Last time I encountered trouble with bank employees, it was not an actual bank employee who targeted me. It was instead an employee of a trusted bank service provider, a vendor to the bank, who stole my information from the bank's records to which he had access. I received a telephone call, a warning call, from the police and a letter of explanation and apology from the bank president. Luckily that perp and his team were arrested quickly, before any harm came to me. But what had attracted his attention to my account was a high balance. In life you only receive so many cautions of that nature without actually being harmed. The takeaway for me is this:
Blend in.
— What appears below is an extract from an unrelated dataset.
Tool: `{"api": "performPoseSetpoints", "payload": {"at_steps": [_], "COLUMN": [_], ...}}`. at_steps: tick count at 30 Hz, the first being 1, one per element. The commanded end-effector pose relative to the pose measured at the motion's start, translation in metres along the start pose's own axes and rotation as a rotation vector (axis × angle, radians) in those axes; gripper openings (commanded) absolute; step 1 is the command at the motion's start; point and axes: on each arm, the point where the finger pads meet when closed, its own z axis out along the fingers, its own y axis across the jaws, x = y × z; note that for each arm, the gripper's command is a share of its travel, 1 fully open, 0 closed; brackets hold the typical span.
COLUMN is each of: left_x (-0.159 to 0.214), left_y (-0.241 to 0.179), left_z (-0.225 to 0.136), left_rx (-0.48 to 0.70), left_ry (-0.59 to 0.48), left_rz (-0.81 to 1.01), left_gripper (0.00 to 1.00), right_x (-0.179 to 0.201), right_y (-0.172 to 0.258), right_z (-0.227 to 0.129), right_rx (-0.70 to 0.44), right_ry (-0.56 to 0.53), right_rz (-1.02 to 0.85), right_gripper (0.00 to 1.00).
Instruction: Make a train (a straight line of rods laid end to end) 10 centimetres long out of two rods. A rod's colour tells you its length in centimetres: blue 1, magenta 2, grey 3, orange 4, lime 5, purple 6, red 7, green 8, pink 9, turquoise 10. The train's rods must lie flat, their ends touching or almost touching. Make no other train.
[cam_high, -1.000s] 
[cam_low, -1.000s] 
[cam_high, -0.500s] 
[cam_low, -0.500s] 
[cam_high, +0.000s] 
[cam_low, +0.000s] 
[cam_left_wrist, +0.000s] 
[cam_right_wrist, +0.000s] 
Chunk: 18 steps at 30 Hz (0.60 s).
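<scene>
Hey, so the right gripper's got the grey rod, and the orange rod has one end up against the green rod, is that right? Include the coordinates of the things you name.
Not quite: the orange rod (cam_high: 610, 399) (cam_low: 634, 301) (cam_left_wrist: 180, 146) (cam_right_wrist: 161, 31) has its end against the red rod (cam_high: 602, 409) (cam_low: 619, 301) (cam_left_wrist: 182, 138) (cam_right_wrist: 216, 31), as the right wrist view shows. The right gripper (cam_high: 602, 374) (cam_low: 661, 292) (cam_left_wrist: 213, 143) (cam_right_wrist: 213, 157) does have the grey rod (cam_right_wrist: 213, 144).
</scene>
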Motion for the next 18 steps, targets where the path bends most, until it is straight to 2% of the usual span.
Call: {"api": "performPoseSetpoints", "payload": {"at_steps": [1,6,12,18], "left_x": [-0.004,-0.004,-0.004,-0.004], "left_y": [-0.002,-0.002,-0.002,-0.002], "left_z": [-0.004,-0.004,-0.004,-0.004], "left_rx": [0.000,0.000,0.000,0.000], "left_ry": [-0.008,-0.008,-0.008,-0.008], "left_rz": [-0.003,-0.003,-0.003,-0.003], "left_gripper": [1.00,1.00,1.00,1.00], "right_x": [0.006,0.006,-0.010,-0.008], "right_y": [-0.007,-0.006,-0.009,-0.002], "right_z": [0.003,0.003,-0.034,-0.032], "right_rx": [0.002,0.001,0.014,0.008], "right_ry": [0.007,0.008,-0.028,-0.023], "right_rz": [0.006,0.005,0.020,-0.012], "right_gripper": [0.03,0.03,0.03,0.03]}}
Do not stick out like a sore thumb.
Obviously one way to blend in is to spread resources out among a larger number of financial institutions, rather than concentrating everything in only a much smaller number. There is in addition this aside, a subordinate point:
Resource spreading also minimizes need for POD/TOD/ITF accounts to obtain extra FDIC/NCUA insurance. While I have used the POD thing many times over the years, I was never entirely comfortable with that approach and I'm happier being able to avoid it.
way to go. The POD can minimize the complexity of your will.
I know from personal experience as executor of two estates. Designating PODs on all of our saving, and CD accounts where we can is now an integral part of our estate planning.
Online banks seem to outcompete many credit unions who spend big on things that are not needed like expensive lots & buildings and donating to anything & everything sports related.
I wish they would appoint me chief tightwad at a local credit union and pay me for performance only.
I could live like a king on 2% of what I could save one local credit union. Even assuming a good chunk of their spending has value. I don't even want a salary. Pay me on savings only.
In defense of banks, their back office personnel is on the whole, more experienced and
proficient than credit union support personnel. That said, I still prefer credit unions, better
rates and less fees, and I'm a retired banker.
Only accept people with scores above 700. Unless you want to be a provisional member in which case you are a deposit only member. Until such time as your score improves.
That would at least keep away weaker credit risks. And, its less arbitrary than residency requirements.
No advertising, no donations, no expensive land or buildings.
An 800# to report wasteful spending and a board that gives a flying flip.